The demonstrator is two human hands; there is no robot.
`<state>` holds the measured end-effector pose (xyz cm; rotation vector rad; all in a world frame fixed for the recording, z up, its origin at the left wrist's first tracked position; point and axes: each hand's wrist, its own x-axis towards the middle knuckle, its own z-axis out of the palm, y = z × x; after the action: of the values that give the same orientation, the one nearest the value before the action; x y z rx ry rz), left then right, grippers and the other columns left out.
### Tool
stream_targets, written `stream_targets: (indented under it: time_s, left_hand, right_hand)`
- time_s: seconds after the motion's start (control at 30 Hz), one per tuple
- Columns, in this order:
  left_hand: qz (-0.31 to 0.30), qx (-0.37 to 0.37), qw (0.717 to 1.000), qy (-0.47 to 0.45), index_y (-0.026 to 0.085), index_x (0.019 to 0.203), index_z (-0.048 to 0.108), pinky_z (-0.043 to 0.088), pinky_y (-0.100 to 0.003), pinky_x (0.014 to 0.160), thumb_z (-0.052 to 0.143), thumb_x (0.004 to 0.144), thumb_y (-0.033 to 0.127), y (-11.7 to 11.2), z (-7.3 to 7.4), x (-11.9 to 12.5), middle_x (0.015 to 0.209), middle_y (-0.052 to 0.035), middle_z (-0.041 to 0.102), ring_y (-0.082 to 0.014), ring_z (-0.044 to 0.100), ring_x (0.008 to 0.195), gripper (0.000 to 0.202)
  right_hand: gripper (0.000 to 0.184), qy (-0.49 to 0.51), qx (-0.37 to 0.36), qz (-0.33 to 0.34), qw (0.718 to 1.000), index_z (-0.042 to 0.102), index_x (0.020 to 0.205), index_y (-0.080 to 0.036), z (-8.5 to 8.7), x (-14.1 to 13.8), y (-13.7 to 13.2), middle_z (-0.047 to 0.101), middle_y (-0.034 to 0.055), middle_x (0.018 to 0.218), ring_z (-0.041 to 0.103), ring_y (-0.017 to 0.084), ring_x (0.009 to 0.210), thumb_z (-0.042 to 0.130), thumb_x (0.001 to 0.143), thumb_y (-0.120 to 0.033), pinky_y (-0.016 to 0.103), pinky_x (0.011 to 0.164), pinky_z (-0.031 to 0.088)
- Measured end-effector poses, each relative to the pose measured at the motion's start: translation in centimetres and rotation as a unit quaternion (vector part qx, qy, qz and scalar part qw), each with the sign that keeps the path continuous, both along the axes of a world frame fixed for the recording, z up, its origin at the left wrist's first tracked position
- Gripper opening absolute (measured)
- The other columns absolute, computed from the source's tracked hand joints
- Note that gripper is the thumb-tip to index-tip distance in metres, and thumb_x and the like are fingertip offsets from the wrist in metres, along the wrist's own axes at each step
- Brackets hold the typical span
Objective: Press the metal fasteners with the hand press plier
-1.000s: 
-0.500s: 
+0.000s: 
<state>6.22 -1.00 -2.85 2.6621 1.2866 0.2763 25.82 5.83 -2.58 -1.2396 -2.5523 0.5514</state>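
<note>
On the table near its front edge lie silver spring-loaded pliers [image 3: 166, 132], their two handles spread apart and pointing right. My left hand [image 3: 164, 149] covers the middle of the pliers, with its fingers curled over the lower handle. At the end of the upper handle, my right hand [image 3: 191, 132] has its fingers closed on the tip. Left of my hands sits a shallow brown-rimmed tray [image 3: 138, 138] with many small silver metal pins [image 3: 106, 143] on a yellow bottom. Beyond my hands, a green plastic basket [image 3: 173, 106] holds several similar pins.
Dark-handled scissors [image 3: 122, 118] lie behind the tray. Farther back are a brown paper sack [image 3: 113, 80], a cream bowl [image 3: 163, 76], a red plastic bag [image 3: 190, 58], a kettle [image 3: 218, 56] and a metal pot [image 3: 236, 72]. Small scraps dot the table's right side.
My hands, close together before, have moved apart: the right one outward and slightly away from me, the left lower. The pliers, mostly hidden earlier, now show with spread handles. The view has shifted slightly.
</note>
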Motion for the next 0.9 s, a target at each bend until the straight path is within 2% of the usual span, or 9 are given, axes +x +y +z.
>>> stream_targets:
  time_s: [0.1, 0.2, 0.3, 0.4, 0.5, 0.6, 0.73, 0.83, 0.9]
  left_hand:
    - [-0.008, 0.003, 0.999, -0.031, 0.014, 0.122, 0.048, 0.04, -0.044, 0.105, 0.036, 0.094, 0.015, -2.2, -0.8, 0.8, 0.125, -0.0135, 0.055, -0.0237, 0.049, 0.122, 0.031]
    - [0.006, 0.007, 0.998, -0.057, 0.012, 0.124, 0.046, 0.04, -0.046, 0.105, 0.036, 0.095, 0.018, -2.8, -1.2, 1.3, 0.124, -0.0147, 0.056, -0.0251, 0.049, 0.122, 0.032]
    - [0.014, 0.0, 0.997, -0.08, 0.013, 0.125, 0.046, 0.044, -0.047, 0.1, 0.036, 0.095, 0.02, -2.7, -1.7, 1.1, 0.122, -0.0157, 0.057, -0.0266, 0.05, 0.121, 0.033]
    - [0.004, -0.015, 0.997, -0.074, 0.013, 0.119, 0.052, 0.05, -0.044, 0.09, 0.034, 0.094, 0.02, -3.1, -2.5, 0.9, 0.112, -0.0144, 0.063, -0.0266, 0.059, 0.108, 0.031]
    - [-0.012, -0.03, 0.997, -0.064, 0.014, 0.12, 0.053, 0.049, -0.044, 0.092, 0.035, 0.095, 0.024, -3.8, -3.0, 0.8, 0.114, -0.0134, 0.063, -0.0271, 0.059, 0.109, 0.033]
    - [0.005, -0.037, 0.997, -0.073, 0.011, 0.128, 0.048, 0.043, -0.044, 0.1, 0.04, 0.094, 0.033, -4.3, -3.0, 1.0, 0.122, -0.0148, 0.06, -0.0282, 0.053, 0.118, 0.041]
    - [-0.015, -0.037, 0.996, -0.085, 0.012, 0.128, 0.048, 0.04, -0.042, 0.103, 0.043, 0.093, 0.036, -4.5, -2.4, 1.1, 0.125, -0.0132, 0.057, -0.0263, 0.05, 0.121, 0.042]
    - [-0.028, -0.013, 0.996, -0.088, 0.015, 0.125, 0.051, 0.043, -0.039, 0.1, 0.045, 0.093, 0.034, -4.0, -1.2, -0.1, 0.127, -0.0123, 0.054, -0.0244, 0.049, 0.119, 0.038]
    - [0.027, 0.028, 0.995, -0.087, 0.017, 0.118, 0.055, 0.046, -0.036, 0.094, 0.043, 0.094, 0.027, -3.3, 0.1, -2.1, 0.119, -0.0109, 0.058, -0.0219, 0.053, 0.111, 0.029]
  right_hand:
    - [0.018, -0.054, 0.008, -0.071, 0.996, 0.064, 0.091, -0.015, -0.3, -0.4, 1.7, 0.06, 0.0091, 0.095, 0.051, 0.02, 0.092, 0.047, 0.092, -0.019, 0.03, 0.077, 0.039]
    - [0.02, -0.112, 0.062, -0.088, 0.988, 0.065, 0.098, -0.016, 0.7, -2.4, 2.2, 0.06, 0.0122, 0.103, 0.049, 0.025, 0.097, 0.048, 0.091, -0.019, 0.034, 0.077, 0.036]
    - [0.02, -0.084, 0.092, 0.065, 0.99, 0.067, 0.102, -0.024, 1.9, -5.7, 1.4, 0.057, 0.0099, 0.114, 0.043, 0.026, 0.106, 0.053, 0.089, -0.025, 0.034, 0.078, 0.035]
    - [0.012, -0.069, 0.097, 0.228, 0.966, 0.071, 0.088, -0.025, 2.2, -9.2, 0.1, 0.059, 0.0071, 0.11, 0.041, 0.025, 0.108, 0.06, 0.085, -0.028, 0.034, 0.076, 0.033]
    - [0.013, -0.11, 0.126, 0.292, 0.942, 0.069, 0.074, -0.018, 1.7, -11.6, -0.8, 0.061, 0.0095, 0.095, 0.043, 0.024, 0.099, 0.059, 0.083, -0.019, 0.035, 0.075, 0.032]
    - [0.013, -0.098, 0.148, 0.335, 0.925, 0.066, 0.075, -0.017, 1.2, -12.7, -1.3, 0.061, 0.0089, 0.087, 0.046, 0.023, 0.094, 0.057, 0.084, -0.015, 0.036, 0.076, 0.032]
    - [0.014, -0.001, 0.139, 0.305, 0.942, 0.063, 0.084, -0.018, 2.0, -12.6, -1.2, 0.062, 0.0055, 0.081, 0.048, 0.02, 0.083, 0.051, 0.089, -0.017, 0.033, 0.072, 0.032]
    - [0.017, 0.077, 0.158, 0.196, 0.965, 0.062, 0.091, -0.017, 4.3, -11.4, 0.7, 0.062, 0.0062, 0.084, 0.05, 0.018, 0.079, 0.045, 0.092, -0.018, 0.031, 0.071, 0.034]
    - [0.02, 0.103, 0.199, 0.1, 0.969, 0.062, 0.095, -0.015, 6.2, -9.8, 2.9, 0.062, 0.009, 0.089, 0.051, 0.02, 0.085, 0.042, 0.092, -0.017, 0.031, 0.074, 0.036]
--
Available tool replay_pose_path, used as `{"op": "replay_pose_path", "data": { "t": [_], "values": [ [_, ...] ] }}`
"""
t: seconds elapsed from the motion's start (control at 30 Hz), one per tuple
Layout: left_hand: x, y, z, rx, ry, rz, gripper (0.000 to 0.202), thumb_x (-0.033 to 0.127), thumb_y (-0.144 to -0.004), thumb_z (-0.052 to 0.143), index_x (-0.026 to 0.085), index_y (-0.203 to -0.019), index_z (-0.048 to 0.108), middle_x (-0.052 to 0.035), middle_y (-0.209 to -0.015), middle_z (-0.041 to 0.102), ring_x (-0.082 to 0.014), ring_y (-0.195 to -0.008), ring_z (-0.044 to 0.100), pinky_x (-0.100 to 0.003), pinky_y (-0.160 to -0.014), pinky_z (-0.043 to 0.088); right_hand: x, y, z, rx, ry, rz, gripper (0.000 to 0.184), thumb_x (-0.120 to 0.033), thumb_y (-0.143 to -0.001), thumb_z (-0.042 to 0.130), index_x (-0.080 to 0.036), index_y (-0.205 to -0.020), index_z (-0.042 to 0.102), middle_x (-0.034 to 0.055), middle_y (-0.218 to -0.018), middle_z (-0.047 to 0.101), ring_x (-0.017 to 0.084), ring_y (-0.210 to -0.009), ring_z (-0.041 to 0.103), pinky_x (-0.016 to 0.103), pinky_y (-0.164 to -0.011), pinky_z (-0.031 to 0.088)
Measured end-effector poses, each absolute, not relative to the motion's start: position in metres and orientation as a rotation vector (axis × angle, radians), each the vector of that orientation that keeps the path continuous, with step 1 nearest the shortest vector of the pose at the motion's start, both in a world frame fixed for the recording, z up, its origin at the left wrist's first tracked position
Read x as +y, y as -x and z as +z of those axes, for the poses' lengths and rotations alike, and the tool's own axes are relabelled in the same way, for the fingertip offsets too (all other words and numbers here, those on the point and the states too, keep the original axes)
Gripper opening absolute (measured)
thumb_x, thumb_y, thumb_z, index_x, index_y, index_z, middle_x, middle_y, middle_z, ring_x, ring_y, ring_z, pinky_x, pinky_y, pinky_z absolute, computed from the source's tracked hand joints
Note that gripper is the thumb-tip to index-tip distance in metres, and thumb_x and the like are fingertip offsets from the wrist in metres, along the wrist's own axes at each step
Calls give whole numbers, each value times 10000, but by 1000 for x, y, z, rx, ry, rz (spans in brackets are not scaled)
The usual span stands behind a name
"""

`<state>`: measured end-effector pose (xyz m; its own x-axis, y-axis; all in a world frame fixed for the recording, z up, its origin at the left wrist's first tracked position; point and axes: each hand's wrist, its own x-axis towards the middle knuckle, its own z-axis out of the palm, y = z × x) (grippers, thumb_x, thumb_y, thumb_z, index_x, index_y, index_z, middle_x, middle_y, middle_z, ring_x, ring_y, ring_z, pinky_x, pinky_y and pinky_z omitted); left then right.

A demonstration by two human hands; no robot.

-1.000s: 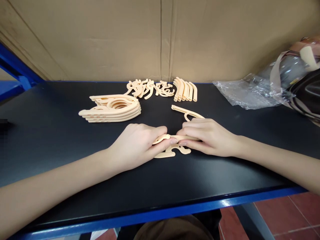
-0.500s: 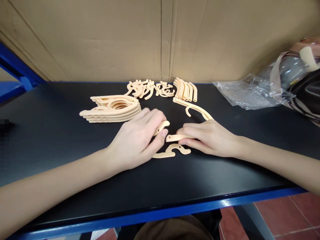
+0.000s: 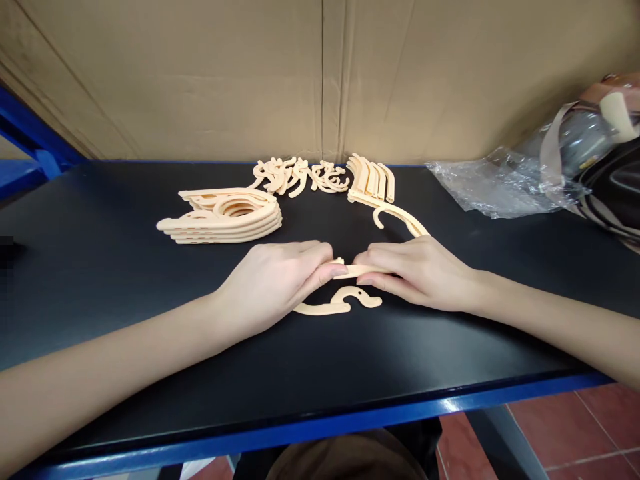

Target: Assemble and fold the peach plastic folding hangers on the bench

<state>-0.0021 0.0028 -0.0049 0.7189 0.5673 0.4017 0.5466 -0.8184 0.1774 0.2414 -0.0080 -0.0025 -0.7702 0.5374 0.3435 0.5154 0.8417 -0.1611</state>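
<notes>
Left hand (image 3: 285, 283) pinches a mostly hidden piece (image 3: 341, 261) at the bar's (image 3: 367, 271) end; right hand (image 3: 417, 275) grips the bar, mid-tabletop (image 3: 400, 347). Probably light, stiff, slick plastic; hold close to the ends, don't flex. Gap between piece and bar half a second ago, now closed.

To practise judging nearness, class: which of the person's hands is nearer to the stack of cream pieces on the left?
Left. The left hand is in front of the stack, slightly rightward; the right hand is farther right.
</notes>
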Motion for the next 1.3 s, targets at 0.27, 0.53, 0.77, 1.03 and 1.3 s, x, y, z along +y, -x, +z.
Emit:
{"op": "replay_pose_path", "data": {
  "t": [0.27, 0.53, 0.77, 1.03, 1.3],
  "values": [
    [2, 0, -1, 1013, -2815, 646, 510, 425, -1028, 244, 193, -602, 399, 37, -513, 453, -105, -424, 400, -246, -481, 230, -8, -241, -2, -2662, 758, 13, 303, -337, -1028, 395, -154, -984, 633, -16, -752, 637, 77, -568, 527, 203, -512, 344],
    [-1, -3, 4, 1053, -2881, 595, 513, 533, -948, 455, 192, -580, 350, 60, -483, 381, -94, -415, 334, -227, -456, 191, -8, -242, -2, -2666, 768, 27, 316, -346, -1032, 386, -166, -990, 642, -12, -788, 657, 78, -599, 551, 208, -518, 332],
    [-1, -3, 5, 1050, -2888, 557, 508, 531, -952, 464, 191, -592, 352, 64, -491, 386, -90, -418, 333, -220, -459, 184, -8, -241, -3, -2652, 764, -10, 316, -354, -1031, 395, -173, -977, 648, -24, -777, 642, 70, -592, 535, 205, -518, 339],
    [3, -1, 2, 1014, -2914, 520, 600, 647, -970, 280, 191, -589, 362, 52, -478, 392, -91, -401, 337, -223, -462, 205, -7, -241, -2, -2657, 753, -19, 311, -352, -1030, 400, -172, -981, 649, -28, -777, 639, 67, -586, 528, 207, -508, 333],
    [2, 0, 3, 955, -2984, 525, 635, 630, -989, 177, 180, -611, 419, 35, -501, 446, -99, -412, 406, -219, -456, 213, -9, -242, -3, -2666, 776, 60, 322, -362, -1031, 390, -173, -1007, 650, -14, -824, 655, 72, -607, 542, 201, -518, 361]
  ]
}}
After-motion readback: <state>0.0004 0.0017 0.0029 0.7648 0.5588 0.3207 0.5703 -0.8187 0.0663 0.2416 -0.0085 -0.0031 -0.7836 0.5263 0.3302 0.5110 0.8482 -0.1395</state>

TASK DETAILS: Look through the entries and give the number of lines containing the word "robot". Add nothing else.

REPLY TO THE EXERCISE: 2